In an agony of dismay she dropped the towel so she could whip the two sides of the robe together across her naked front, then clamped them there with her plastered wrist.

‘Have you never heard of knocking?’ she choked, almost suffocating in her own embarrassment.

‘I did knock,’ he replied. ‘But when I received no answer I let myself in, believing you may well be sleeping.’

‘Which makes it all right, does it?’ She flashed him a hot, resentful glance. ‘You see nothing wrong in coming into a guest’s bedroom while she sleeps in blissful ignorance of your presence?’

If she said all of that to hit back at him for embarrassing her, it didn’t work. All he did was throw up his arrogant head and glare at her as if he was waiting for
her
to apologise for
his
intrusion!

Then he let out an impatient sigh. ‘This is all so unnecessarily foolish,’ he muttered, and began striding towards her with the kind of purpose that had Claire backing warily.

‘Stop it!’ he hissed, reaching down to grab hold of the two ends of the robe belt that were hanging at either side of her. With a firm yank he brought her to a standstill, then proceeded to tower over her like some avenging dark angel.

He was angry, she could see that. But there was something else going on behind that hard, tight expression that seriously disturbed her—though at that moment she wasn’t sure why.

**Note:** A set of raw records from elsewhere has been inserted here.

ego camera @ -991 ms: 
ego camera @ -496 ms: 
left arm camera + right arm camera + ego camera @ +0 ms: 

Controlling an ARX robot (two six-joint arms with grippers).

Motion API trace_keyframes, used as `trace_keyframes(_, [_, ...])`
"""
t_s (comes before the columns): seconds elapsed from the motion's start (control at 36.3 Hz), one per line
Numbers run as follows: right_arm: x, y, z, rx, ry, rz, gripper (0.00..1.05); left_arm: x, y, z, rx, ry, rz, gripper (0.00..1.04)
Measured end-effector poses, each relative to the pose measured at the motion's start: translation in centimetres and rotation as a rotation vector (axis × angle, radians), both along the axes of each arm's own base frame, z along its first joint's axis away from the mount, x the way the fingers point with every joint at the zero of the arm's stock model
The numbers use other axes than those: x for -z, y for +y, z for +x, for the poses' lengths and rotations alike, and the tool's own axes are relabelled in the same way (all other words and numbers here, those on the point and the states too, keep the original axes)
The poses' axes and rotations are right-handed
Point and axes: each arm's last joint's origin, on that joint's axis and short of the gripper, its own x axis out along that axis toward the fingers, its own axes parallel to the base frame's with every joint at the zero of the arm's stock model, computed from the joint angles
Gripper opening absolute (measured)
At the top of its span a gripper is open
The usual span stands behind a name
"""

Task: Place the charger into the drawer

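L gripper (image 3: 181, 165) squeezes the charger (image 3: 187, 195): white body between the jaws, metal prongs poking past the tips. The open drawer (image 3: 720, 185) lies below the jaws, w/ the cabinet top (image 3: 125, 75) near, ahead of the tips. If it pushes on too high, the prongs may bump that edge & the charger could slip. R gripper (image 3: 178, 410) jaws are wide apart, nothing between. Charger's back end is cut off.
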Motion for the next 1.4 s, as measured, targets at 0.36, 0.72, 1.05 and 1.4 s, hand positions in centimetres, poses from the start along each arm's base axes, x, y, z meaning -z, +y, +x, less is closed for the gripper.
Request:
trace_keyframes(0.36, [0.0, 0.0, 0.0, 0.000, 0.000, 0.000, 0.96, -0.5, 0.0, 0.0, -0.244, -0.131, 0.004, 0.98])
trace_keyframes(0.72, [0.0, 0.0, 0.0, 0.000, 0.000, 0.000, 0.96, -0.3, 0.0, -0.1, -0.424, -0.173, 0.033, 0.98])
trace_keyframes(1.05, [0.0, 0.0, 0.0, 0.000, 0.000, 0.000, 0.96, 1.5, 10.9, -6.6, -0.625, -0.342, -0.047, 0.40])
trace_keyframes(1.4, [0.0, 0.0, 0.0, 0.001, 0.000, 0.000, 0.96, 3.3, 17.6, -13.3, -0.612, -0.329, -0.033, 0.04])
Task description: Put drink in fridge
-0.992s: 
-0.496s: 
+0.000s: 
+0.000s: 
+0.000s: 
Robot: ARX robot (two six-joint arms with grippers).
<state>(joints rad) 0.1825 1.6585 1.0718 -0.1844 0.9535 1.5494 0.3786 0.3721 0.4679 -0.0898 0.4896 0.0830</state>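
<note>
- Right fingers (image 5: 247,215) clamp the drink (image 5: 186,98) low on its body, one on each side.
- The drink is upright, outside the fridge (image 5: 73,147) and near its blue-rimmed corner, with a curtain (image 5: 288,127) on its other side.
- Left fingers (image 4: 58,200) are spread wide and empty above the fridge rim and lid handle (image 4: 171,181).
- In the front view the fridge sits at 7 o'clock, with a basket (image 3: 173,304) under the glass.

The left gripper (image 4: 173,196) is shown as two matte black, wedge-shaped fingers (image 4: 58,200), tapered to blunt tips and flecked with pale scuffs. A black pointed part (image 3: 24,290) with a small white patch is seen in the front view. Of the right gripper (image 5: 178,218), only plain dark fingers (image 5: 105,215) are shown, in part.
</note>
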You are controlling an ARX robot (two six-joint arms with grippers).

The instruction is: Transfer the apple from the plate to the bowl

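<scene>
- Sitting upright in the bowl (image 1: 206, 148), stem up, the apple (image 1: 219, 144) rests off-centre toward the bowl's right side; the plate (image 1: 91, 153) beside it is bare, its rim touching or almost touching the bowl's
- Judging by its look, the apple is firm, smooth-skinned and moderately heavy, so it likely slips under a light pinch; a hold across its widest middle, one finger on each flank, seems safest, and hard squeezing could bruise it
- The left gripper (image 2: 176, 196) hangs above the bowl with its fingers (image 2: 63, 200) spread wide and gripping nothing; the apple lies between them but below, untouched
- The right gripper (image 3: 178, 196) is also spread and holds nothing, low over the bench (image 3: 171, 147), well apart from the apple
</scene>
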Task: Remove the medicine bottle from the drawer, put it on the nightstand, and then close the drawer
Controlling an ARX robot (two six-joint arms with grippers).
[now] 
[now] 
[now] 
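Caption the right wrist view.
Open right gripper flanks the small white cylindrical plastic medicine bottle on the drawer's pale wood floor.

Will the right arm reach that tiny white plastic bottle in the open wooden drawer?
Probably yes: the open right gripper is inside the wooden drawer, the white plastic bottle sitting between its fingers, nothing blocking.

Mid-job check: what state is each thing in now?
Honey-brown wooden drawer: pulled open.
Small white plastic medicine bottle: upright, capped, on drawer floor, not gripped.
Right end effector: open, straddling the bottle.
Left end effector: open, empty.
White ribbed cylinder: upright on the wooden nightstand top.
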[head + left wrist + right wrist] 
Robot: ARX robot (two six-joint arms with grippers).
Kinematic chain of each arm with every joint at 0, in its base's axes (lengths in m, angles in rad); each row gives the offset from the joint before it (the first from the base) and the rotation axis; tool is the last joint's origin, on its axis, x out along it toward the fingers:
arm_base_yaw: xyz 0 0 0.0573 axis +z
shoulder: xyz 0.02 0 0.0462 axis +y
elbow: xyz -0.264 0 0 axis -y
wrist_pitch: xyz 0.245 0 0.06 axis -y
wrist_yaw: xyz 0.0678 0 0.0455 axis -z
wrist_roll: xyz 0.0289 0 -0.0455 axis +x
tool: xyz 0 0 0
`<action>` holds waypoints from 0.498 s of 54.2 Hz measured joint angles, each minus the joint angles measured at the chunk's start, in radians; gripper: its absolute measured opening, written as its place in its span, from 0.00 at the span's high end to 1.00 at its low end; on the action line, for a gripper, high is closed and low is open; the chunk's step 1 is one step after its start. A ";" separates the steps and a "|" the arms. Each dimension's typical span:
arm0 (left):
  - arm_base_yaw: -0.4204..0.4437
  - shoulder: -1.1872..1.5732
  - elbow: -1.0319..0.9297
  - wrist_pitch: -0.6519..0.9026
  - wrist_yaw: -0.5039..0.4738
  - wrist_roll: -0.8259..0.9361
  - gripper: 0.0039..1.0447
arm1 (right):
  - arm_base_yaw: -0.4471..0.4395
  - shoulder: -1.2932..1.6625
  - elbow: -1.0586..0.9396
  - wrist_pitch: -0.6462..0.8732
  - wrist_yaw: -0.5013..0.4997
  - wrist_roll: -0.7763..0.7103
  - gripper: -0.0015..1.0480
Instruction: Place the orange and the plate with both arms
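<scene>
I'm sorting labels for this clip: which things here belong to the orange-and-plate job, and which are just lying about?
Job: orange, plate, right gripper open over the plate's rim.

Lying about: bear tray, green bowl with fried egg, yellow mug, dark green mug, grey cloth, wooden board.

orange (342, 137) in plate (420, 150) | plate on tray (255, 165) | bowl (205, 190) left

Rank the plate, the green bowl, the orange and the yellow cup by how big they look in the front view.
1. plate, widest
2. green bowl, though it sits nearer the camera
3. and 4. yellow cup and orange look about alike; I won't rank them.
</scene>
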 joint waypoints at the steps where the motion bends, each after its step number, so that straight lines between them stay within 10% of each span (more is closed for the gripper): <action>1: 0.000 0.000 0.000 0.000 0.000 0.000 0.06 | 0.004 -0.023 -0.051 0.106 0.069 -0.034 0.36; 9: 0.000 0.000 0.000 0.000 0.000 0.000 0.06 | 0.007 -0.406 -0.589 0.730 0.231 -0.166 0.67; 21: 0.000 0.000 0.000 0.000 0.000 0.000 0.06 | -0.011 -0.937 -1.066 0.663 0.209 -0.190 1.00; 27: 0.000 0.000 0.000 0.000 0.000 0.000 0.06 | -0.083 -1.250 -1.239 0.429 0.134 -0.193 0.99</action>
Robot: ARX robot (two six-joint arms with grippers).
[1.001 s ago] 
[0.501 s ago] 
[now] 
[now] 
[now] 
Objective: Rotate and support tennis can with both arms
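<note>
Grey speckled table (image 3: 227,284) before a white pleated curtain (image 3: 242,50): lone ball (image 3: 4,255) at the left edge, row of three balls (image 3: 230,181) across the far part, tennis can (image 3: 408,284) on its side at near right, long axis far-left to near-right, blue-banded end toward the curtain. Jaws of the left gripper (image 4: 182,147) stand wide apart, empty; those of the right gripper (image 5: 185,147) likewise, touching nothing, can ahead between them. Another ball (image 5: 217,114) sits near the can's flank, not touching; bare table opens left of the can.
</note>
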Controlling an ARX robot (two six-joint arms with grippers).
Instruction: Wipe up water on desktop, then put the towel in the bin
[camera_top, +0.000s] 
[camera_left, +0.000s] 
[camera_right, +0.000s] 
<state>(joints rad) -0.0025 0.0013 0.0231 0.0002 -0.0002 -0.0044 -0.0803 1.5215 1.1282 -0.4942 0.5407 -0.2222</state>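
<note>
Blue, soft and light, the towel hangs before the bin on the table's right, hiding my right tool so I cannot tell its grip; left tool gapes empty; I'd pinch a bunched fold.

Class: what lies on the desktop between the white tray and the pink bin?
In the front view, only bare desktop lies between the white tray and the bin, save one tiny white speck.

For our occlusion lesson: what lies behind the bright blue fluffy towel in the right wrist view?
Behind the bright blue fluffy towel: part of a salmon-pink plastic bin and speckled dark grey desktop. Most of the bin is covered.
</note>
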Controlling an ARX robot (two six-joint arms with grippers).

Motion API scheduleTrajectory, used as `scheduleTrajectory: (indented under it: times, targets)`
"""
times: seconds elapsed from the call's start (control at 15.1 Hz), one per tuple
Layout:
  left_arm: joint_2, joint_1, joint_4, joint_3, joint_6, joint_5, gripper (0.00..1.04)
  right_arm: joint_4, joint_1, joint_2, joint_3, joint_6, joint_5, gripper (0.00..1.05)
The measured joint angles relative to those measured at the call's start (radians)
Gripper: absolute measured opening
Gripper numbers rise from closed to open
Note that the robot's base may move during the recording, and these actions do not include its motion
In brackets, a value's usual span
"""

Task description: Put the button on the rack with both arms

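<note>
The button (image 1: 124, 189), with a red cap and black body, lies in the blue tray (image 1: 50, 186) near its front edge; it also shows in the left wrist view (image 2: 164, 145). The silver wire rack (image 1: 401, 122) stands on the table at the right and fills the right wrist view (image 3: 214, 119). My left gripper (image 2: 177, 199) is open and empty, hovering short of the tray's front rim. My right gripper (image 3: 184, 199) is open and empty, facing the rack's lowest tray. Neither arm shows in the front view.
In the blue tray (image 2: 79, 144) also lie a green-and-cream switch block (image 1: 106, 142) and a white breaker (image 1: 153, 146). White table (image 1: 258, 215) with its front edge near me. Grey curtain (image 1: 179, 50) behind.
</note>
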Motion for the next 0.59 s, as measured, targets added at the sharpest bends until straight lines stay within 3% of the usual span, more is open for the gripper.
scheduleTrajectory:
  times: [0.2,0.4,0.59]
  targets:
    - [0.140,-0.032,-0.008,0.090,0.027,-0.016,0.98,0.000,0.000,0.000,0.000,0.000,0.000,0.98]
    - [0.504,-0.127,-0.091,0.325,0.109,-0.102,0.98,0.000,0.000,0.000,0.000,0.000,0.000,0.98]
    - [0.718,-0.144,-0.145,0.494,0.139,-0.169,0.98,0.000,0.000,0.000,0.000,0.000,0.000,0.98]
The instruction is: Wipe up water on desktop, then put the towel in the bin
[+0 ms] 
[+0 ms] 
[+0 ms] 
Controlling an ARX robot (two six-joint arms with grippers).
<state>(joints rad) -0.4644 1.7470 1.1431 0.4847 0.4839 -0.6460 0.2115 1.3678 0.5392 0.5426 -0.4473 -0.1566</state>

Then he bent towards her. He’s going to kiss me! she thought wildly, and gasped out some kind of shaky little protest as her heart gave a painful thump against her ribs then began palpitating madly when panic erupted in a roaring mad rush that set her brain spinning.

What he actually did do was knot her robe belt around her middle. It was like being on a helter-skelter ride of out-of-control emotion. Instead of feeling high as a kite on panic, she suddenly felt dizzy with the effects of a sinking relief.